• [EXERCISE REQUIREMENTS] Reproduce all of the entries below exactly, without images.

• [SOURCE INFORMATION]
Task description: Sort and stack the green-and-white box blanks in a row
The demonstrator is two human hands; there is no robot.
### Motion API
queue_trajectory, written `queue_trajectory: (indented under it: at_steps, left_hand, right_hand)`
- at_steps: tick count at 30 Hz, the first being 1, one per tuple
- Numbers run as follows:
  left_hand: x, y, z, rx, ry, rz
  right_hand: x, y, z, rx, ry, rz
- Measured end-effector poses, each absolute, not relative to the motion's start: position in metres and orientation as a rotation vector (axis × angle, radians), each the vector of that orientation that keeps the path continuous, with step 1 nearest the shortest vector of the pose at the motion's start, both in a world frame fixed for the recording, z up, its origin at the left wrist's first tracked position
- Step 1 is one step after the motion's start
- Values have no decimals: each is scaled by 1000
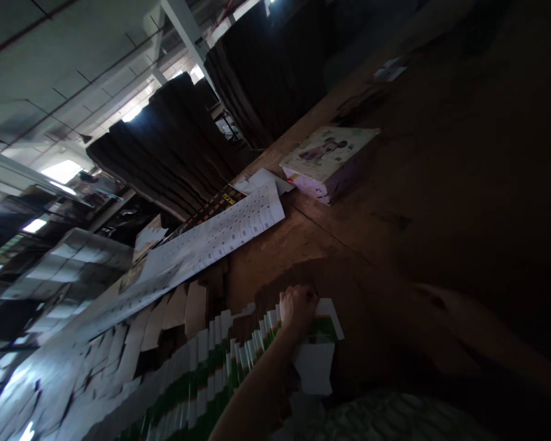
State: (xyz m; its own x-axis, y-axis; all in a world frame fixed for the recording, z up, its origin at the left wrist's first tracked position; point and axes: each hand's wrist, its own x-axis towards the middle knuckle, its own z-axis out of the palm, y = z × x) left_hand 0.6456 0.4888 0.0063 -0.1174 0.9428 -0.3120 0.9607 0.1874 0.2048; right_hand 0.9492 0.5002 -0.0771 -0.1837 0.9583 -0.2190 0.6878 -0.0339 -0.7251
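Note:
My left hand [299,309] is closed, its fingers curled at the top edge of a flat green-and-white carton [327,315]. This carton lies at the near end of a long row of similar flattened cartons [202,380], which overlap on edge and run off to the lower left. White flaps of the carton hang below my wrist. To the right, over the dark part of the table, my right hand [443,306] is dim and smeared by motion. Its fingers are not clear, and I see nothing I can name in it.
Printed white sheets [215,229] lie across the brown table [349,236]. Beyond them sits a box with a cartoon mouse picture [328,153]. Brown cardboard pieces [174,309] line the left. Tall dark stacks [165,141] stand behind, and a person [101,184] is far off at left.

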Motion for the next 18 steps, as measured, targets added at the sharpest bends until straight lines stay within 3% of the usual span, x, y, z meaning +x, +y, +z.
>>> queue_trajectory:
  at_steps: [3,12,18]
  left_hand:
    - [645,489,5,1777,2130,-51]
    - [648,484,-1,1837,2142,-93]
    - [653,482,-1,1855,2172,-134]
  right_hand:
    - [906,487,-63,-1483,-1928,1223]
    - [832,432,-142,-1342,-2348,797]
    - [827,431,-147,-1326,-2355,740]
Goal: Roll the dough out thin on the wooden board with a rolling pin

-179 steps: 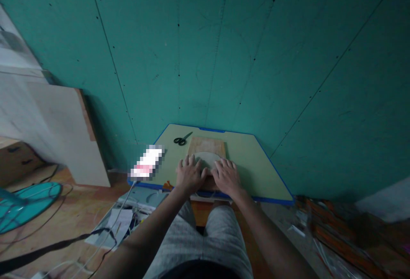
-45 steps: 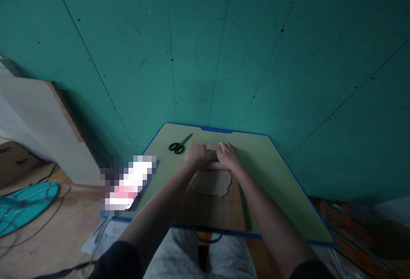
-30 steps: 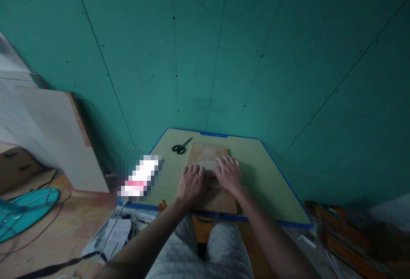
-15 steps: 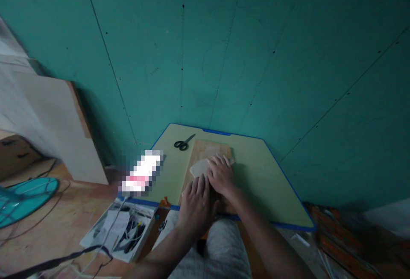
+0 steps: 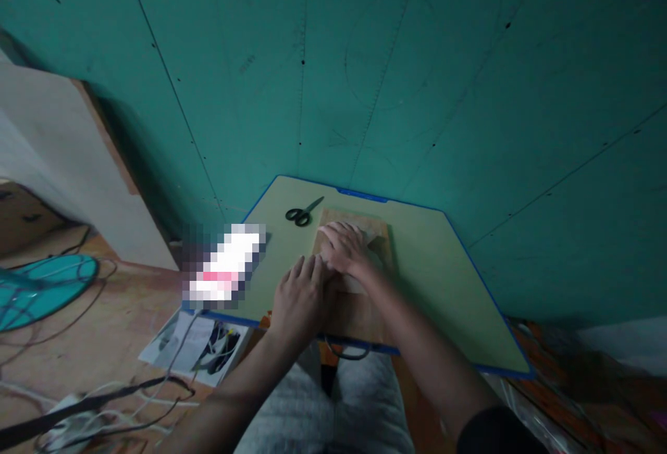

• [EXPECTED ANSWER]
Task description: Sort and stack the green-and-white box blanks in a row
The demonstrator is two human hands; there is no robot.
### Motion API
queue_trajectory, written `queue_trajectory: (indented under it: at_steps, left_hand, right_hand)`
- at_steps: tick count at 30 Hz, the first being 1, one per tuple
- Numbers run as follows:
  left_hand: x, y, z, rx, ry, rz
  right_hand: x, y, z, rx, ry, rz
- Measured end-effector poses, each absolute, not relative to the motion's start: position in metres and orientation as a rotation vector (axis × angle, radians), each the vector of that orientation that keeps the path continuous, with step 1 nearest the shortest vector of the pose at the motion's start, both in a world frame fixed for the recording, z up, its origin at the left wrist's first tracked position
- Step 1 is one step after the motion's start
- Values have no decimals: each is scaled by 1000
State: (xyz m; its own x-axis, y-axis; all in a world frame fixed for the recording, z up, its origin at the left wrist's first tracked position; point and axes: each hand's wrist, its own x-axis towards the middle knuckle, its own z-axis out of the palm, y = z × x) left_hand 0.6456 0.4888 0.0063 -0.1174 0.9428 -0.3120 0.9607 0.1874 0.2048; right_hand 0.9492 0.5002 -0.0771 -0.1837 0.9583 -0.2190 0.6878 -0.0339 -0.7251
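Note:
My left hand [299,309] is closed, its fingers curled at the top edge of a flat green-and-white carton [327,315]. This carton lies at the near end of a long row of similar flattened cartons [202,380], which overlap on edge and run off to the lower left. White flaps of the carton hang below my wrist. To the right, over the dark part of the table, my right hand [443,306] is dim and smeared by motion. Its fingers are not clear, and I see nothing I can name in it.
Printed white sheets [215,229] lie across the brown table [349,236]. Beyond them sits a box with a cartoon mouse picture [328,153]. Brown cardboard pieces [174,309] line the left. Tall dark stacks [165,141] stand behind, and a person [101,184] is far off at left.
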
Motion for the next 18 steps, as measured, targets added at the sharpest bends until straight lines stay within 3% of the usual span, x, y, z meaning +x, +y, +z.
>>> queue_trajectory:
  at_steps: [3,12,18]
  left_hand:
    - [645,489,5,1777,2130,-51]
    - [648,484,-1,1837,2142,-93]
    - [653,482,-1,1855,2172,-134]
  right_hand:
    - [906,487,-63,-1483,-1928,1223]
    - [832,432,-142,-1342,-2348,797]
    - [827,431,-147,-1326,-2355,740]
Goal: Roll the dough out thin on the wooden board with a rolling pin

-179 steps: 
-45 steps: 
-30 steps: 
-15 steps: 
+0 steps: 

There is nothing more to add to the answer.